必要があって18世紀フランスの地方新聞の健康関連商品の広告を分析した、視野がとても広い優れた論文を読む。文献はJones, Colin, “The Great Chain of Buying: Medical Advertisement, the Bourgeois Public Sphere, and the Origins of the French Revolution”, American Historical Review, (1996), 13-40.
ハーバーマスの公共圏の概念を医学史に使った論文である。私自身も、イギリスの精神医療の歴史を考えるときには、フーコーやフェミニストのものと並んで、ハーバーマスの概念が大きなインスピレーションになった。この論文は、ハーバーマスをもっと直接的に使って、商人などのブルジョワジーが中心になって発行した数多の地方新聞の広告、特に医薬広告を分析したもの。これらの新聞は、ジョーンズによれば、アンシャン=レジームの階層的な社会の規定から自由な空間を作り出していた。むろん、比較的裕福で新聞を購読したり、そこで広告されている商品を購入したりする消費行動に参加できるものに限られているが、出自や身分によって制限がなく、可処分所得と文化的な嗜好だけがこの空間に参与するための原理であった。
このような場で提供された商品の多くは、その購入によって現世での「健康」を手に入れるための手段であった。医薬品はもちろん、食品、飲料品、化粧品、家具やさまざなな施設(入浴設備など)が、「健康」を謳っていた。そしてここには、de facto で、非正規の医者や医薬品などが認められていた。医者の専門技術団体の規制や権威から離れて、さまざまな医療が提供される自由で開かれた空間がブルジョワジーによって形成されていた。有名なメスメルの動物磁気治療もこの空間で営まれていた。

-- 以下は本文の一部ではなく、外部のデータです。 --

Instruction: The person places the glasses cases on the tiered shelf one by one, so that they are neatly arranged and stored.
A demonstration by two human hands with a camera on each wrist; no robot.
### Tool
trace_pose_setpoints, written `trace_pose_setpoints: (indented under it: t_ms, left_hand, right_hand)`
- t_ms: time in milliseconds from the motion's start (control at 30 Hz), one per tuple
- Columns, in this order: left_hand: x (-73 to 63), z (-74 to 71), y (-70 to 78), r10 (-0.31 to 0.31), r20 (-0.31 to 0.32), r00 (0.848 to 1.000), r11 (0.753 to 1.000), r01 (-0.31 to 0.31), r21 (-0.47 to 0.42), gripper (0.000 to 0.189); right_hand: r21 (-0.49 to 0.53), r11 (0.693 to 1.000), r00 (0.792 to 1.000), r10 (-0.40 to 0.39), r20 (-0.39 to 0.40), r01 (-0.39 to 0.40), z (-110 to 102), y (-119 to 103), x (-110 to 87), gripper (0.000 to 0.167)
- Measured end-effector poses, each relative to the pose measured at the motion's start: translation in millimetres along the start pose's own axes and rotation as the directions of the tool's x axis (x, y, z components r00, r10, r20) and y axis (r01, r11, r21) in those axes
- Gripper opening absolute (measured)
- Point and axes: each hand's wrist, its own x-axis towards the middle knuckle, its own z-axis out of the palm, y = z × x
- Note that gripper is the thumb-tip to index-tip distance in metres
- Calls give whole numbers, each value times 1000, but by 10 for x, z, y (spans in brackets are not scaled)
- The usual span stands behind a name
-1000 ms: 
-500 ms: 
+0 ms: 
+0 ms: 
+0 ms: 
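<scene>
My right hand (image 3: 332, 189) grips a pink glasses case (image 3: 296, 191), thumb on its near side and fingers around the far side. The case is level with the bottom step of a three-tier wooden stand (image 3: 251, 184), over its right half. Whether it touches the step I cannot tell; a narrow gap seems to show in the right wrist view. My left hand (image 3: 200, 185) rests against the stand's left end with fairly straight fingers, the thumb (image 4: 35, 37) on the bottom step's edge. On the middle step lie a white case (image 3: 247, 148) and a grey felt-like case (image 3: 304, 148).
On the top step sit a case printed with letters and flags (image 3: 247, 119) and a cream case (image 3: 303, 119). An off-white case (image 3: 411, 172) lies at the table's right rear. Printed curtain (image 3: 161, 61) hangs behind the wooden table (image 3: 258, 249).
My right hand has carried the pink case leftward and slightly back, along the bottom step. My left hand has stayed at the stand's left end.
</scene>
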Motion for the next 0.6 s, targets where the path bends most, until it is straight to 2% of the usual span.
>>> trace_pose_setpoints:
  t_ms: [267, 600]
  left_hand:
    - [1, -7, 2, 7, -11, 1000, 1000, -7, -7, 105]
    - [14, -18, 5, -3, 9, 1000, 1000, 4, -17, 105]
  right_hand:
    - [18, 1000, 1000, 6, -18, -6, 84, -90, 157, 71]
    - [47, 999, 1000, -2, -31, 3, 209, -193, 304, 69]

これがフランス革命とどう関係するかというジョーンズの議論は、ちょっと専門的過ぎてフランス革命の研究史を知らない私にはよく分からない。しかし、この視点はポーターのそれと並んで、健康商品広告の研究を大きく進歩させるものである。特に日本の医学史研究者による健康商品広告の分析は、「こんな面白くてヘンな広告があった」という好事家的な関心の域を出ていない。あるいは理論的分析と称するものも、「脳に効く健脳丸という薬が売られたことは西洋医学の身体観が広まったことを意味する」とか、対応に途方に暮れる議論が多い。ジョーンズたちの視点を工夫して使った本格的な研究が現れる期は熟しているのに・・・と文句を言っているよりも、自分でやるべきなのは分かっているけれども。